Re: [gentoo-user] [OT sphinx] Any users of sphinx here

2010-06-05 Thread Brandon Vargo
On Fri, 2010-06-04 at 17:52 -0500, Harry Putnam wrote:
 I've been looking for a perl based search tool that uses some kind of
 indexing to index and render searchable my home library of software
 manual and the like.  Quite a few html pages involved, maybe 15-16,000.
 
 Webglimpse is something I've worked with before and know a bit about
 but thought I might like to see what else is available.
 
 Googling lead to a tool called Sphinx that apparently is coupled with
 a data base tool like mysql.  It is advertised as the kind of search
 tool I'm after and has a perl front-end also available in portage 
 (dev-perl/Sphinx-Search).
 
 The trouble is I haven't been able to figure out the first thing about
 using it.  The overview, and Introduction, like a lot of such
 documents fails to give a really basic idea of what the tool does.
 
 The call it a `full text search engine', but never really say what
 that means.
 
 There are 12-15 FEATURES listed, and none appear to describe sensibly
 what they really do.
 
 The faq is a string a questions about using sql.. really.
 
 So far I haven't found a good statement of what the darn thing really
 does or how to aim it at data.
 
 The manual is probably great if you already know a lot about using
 sphinx but very thin for my case.
 
 I've not even been able to get a rough idea of how to aim the darn
 thing at the desired (Local lan) web site.
 
 Or, to show how thin it really is or how dumb I really am, I've been
 unable to tell if it can even do what I want to do.
 
 I've posted on a sphinx list on gmane... but it appears to be only
 moderately active and haven't gotten any replies... 
 
 I hoped some one here may be familiar with sphinx and willing to coach
 me a bit or at least let me know if it can even do what I want to do.
 
 Also any other perl based search tools involving indexing and some
 kind of versatile search query capability.. like regular expressions
 I'd be interested to know about.

If you can put your HTML pages into a database, Sphinx might be able to
help you with your issue. Basically what Sphinx does is let you search
databases. You specify one or more SQL sources of data ans associated
queries, and Sphinx provides an API (or a emulated SQL server) that
makes searching easy. Sphinx is for full text database searching; it
does not index files or websites directly. (Note that is this not
actually true; it can search XML files directly, but you still specify
XML attributes instead of database columns, etc, so it is treating the
XML as a data store and not as a generic document.) I recall reading
that Craigslist uses Sphinx to search their database of listings.
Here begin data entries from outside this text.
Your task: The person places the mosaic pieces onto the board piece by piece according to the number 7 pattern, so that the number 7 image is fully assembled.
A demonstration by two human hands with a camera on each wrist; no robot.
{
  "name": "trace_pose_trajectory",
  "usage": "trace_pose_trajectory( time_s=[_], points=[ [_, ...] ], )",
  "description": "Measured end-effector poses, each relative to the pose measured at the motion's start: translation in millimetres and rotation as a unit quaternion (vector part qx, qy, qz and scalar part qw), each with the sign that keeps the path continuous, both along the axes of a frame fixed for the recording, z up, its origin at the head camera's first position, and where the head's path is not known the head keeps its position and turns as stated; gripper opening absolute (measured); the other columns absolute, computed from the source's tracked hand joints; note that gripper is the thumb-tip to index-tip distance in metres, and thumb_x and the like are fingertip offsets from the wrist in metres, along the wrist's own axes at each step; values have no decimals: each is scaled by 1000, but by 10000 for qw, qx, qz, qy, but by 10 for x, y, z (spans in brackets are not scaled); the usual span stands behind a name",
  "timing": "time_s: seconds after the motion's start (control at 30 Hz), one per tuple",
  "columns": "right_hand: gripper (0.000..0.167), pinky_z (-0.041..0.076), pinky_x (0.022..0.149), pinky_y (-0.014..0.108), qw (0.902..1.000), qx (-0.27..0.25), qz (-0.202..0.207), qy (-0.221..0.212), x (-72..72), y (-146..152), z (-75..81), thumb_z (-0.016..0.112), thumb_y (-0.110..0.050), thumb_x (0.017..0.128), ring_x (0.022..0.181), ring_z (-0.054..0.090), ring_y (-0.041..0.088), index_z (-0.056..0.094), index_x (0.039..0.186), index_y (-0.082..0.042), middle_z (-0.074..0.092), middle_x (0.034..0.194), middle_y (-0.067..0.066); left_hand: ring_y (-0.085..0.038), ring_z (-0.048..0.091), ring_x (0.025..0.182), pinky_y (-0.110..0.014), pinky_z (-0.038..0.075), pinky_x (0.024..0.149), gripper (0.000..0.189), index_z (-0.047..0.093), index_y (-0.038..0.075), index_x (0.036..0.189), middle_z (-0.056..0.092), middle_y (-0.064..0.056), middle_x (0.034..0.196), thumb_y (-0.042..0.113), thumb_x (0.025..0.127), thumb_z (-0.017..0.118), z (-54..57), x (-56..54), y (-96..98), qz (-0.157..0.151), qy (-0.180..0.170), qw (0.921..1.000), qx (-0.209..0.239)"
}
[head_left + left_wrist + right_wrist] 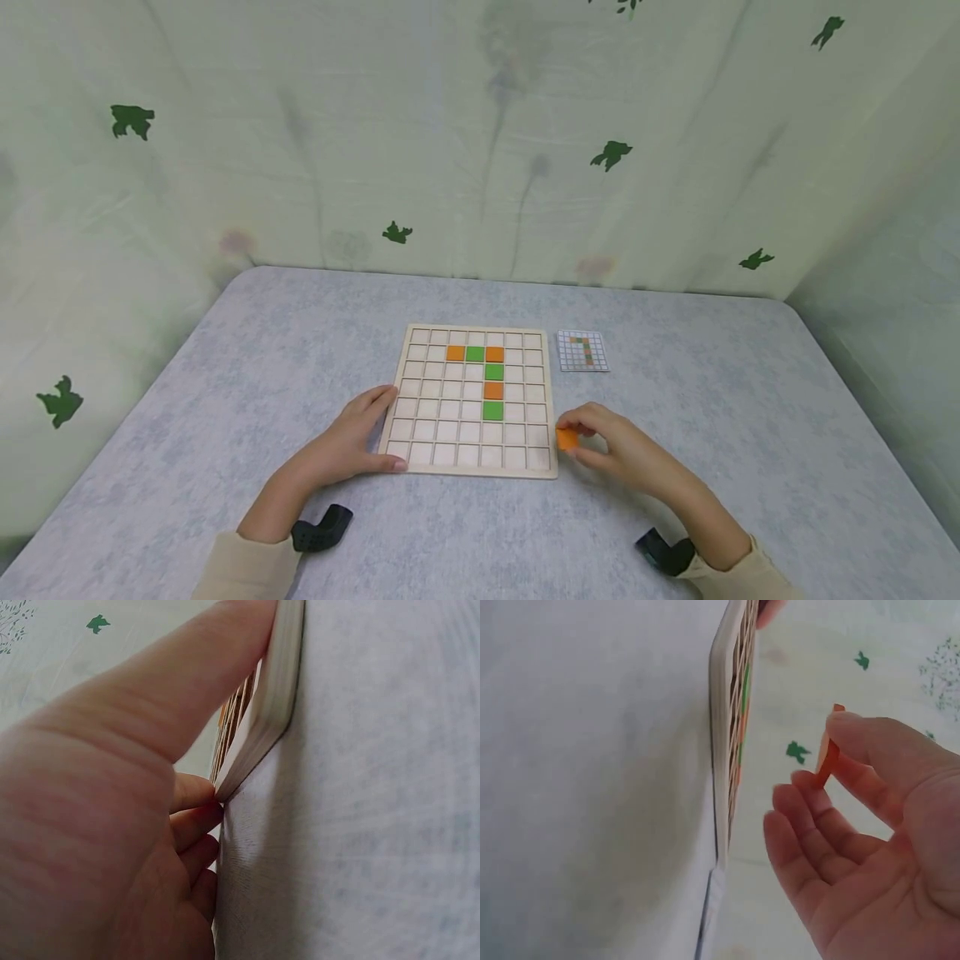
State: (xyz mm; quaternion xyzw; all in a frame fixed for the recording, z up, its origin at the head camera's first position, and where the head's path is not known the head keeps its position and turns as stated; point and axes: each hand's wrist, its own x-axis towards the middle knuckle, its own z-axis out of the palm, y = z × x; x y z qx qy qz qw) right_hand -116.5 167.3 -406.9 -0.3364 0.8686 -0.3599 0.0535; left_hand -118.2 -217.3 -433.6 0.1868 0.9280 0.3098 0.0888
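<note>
A light wooden grid board (442, 410) lies flat on the table. Orange and green square tiles (493, 372) on it form a short row with a column running down from its right end. My left hand (341, 442) rests at the board's near left corner, thumb along the front edge and fingertips touching the left side. Just off the board's right edge, my right hand (626, 447) pinches an orange tile (828, 756) between thumb and fingers. The right wrist view shows this tile edge-on, raised apart from the board.
A small card (583, 352) printed with a similar coloured grid pattern lies right of the board. The grey mottled table (300, 333) extends back to a pale curtain (450, 125) with green leaf-like shapes. Black bands (322, 529) circle both wrists.
</note>
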Motion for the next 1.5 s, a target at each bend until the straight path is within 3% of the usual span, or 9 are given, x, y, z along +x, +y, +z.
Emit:
trace_pose_trajectory(
  time_s=[0.2, 0.53, 0.63, 0.87, 1.17, 1.37, 1.5],
  points=[
    [32, 47, 76, 33, 9993, -261, -163, 213, -103, -235, 32, 68, -11, 80, 88, 52, 14, 59, 111, -10, 56, 104, -7, -39, 13, 130, -57, 21, 98, 108, 20, 0, 142, 18, -19, 144, 56, 65, 71, 2, -2, -6, 11, -9, 10000, -11],
    [29, 47, 74, 26, 9957, -856, -197, -292, -248, -623, -140, 71, -14, 76, 85, 54, 13, 62, 104, -9, 58, 98, -3, -39, 14, 130, -56, 21, 98, 108, 19, 0, 142, 18, -18, 144, 55, 65, 71, -15, -15, 0, -6, 21, 10000, -22],
    [27, 46, 76, 24, 9955, -827, -237, -387, -243, -709, -202, 70, -17, 78, 88, 53, 10, 62, 103, -11, 55, 98, -5, -38, 13, 130, -56, 21, 98, 108, 19, 0, 142, 17, -18, 144, 55, 65, 71, -14, -20, 1, -9, 3, 10000, -24],
    [25, 43, 75, 25, 9979, -531, -331, -137, -222, -829, -315, 71, -18, 78, 86, 49, 9, 63, 101, -11, 53, 96, -5, -39, 13, 130, -56, 20, 98, 108, 20, 0, 142, 18, -18, 144, 55, 65, 72, -2, -8, -2, 9, -26, 10000, -34],
    [27, 41, 77, 25, 9988, -287, -363, -128, -187, -886, -301, 73, -19, 76, 91, 48, 10, 63, 100, -12, 51, 99, -6, -39, 13, 130, -57, 20, 98, 108, 20, -1, 142, 18, -19, 144, 54, 65, 71, 3, 14, -17, 38, -32, 10000, -13],
    [28, 42, 79, 25, 9975, -235, -456, -492, -172, -839, -222, 69, -19, 81, 92, 49, 11, 61, 106, -12, 52, 102, -4, -39, 13, 130, -56, 20, 98, 107, 20, -1, 142, 18, -18, 144, 54, 65, 72, -3, 5, -12, 5, -20, 10000, -7],
    [33, 43, 84, 30, 9953, -312, -599, -701, -168, -756, -107, 62, -23, 86, 102, 50, 14, 57, 116, -11, 52, 112, -3, -39, 13, 130, -56, 20, 98, 107, 19, -1, 142, 17, -20, 144, 53, 66, 72, 5, -11, -5, 4, -68, 10000, -18]
  ],
)
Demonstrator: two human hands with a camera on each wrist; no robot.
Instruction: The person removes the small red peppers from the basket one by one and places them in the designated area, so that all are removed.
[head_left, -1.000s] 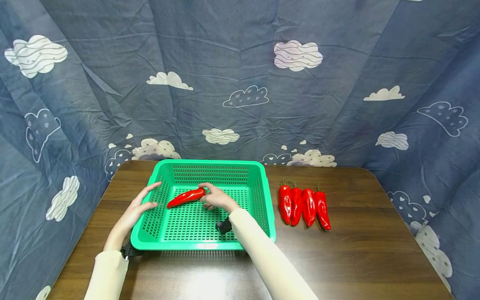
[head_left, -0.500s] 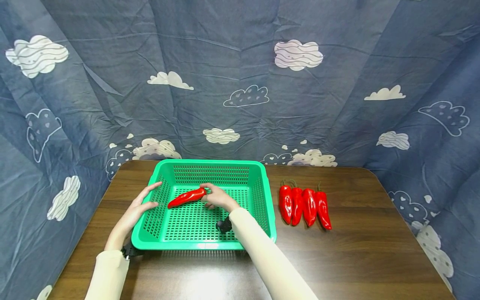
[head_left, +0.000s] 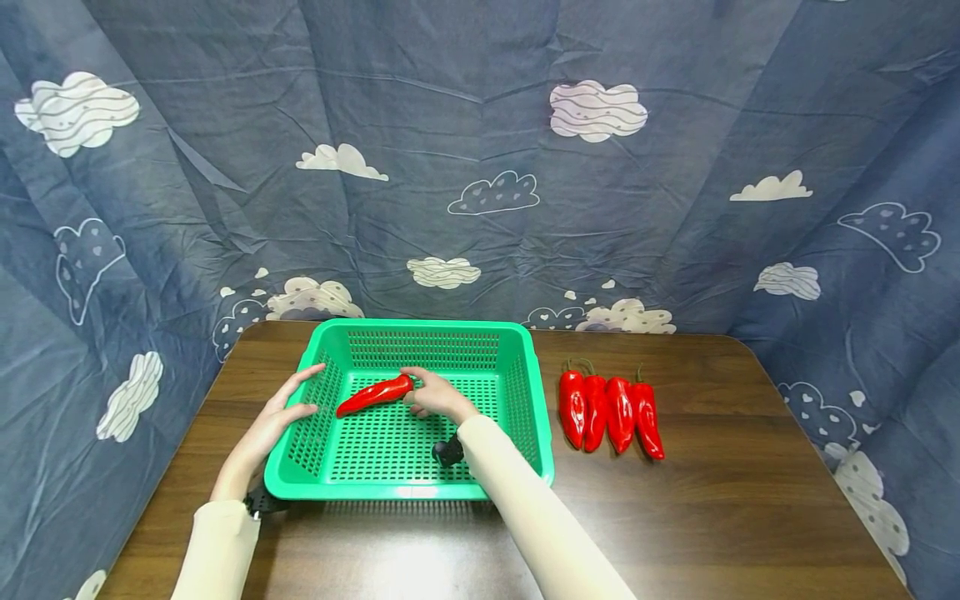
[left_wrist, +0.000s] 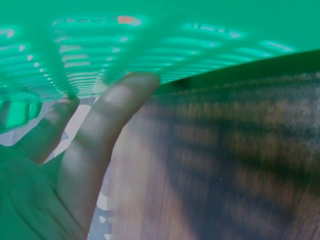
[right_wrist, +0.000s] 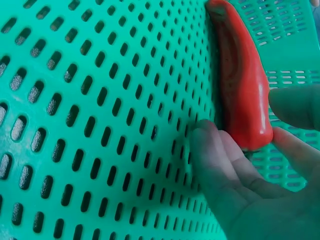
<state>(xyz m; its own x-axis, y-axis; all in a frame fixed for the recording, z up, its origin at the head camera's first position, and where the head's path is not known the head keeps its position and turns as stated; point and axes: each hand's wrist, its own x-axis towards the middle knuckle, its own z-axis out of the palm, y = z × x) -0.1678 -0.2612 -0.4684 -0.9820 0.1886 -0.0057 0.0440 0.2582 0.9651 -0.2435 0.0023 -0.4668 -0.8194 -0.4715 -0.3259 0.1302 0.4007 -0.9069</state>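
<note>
A glossy red pepper (head_left: 372,395) lies slanted on the floor of a green perforated plastic basket (head_left: 420,326). My right hand (head_left: 442,400) is inside the basket at the pepper's stem end. In the right wrist view, thumb and fingers sit around that end of the pepper (right_wrist: 242,85), on both sides of it; the stem is mostly hidden. At the basket's left side, my left hand (head_left: 262,429) rests with fairly straight fingers reaching over the rim. The left wrist view shows fingers (left_wrist: 112,110) against the basket's outer wall.
Several red peppers (head_left: 619,415) with thin stems lie in a row on the wooden table (head_left: 720,500), right of the basket. Behind the table hangs a blue curtain (head_left: 420,117) with a cloud pattern. A black camera (head_left: 447,452) is strapped at the right wrist.
Both hands, the basket and the peppers keep their places. The whole head view shifts very slightly to the right.
</note>
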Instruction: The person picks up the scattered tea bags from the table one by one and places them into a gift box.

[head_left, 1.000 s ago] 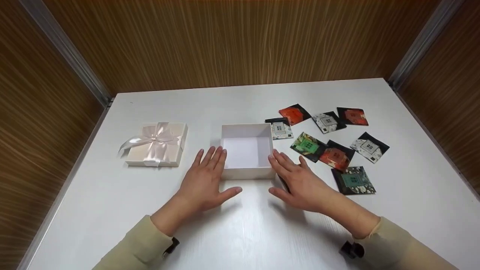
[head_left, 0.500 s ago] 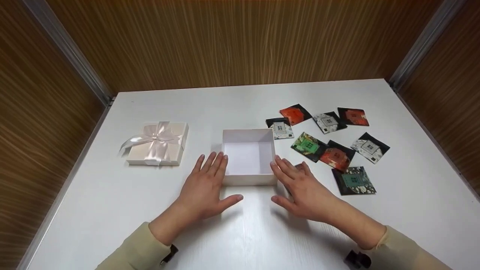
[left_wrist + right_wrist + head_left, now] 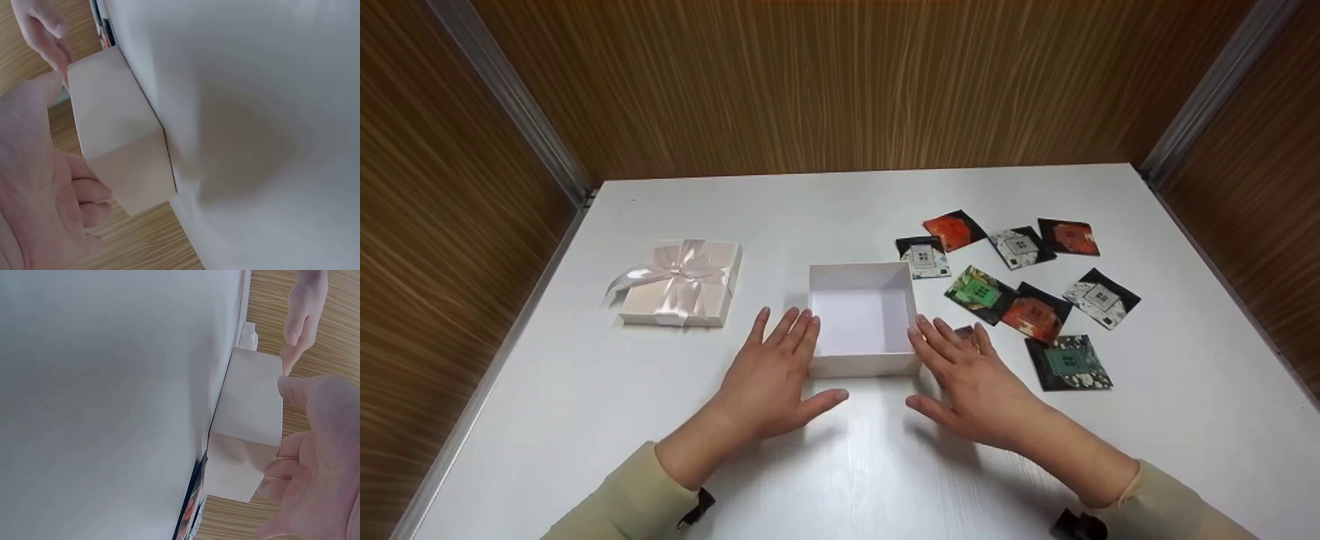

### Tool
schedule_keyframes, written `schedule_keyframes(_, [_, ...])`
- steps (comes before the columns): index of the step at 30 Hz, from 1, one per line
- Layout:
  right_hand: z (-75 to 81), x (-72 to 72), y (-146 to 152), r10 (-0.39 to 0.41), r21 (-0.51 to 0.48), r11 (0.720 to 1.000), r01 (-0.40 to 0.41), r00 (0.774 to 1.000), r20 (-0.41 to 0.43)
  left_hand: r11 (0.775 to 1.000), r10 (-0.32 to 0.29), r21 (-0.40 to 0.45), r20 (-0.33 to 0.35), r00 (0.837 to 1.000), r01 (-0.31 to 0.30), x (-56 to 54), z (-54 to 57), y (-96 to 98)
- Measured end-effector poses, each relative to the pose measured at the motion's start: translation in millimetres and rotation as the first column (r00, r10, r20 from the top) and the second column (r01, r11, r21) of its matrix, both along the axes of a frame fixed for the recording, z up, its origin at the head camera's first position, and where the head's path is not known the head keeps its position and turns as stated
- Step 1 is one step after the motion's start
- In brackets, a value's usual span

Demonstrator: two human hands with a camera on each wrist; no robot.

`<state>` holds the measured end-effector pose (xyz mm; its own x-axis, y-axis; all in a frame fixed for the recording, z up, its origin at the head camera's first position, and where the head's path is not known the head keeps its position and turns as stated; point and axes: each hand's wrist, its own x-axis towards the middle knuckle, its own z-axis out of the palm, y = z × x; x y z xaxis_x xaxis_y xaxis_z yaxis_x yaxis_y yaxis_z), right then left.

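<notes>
An open white box (image 3: pixel 864 366) stands in the middle of the table in the head view, its inside bare. The fingers of my left hand (image 3: pixel 769 382) lie straight along its left wall. On the opposite wall rest the straight fingertips of my right hand (image 3: pixel 979 390). Both thumbs point inward in front of the box. In the left wrist view the box (image 3: pixel 121 118) has my left hand (image 3: pixel 39 185) at its side; the right wrist view shows the box (image 3: pixel 247 399) beside my right hand (image 3: pixel 320 461). Part of a small packet (image 3: pixel 966 332) is hidden behind my right hand.
A cream lid (image 3: pixel 709 300) with a pink ribbon bow (image 3: pixel 679 271) lies at the left. Several flat printed packets are spread at the right, including a green one (image 3: pixel 979 294), a red one (image 3: pixel 1036 311) and a dark green one (image 3: pixel 1069 363). Wooden panels (image 3: pixel 840 90) enclose the table.
Both hands and the box between them have slid toward me, mostly in the first half second. More of the packet by my right hand shows. The camera view has shifted slightly.
</notes>
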<state>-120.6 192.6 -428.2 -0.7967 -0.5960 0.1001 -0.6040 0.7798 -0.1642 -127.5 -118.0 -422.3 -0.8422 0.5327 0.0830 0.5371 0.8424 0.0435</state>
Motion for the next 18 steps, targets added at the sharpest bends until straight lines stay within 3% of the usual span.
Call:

As an example of how it works, suppose I am making a news website and
have a bunch of news posts, each of which has an author, category, and
text. With Sphinx, I can setup a source -- let's call it news_catalog --
that will index this data. news_catalog will be associated with an SQL
query that will allow Sphinx to access the data it needs to index. Let's
use SELECT id, author, category, text FROM catalog as our query. Note
that catalog is a table or view in your database, though this query can
also use complex joins, etc, as long as the database supports it. Via
the Sphinx API, I can say I want to search for Europe | America and it
will return a list of news articles containing the terms Europe,
America, or both, as a pipe is the or operator. It actually returns a
list of ids which correspond to the id I specified in my query; a unique
key is always the first argument in the query. My application is
responsible for fetching the actual data from the original database
using that id and presenting the data in a useful way to the user.
Extended query syntax allows for other boolean operators, searching
specific fields, strict order, exact match, field start/end, etc. The
documentation has lots of examples; look at
http://www.sphinxsearch.com/docs/current.html for the current reference
manual.

If you have a bunch of HTML files on a disk or website that you want to
index and search, I do not think Sphinx is the software you want. Yes,
you could load your data into a database and then use Sphinx, but that
does not seem like the best solution. Sphinx provides the API for use in
your application; it does not provide a user interface. As an
alternative, I recommend you look at something like ht://Dig
(htdig.org), which will search HTML pages directly in addition to PDF,
Word, Excel, Powerpoint, etc with the help of external converters. It
also includes a user interface. After glancing at webglimpse, with which
I am not familiar, it looks like it does something similar to ht://Dig.

Regards,

Brandon Vargo




[gentoo-user] [OT sphinx] Any users of sphinx here

2010-06-04 Thread Harry Putnam
I've been looking for a perl based search tool that uses some kind of
indexing to index and render searchable my home library of software
manual and the like.  Quite a few html pages involved, maybe 15-16,000.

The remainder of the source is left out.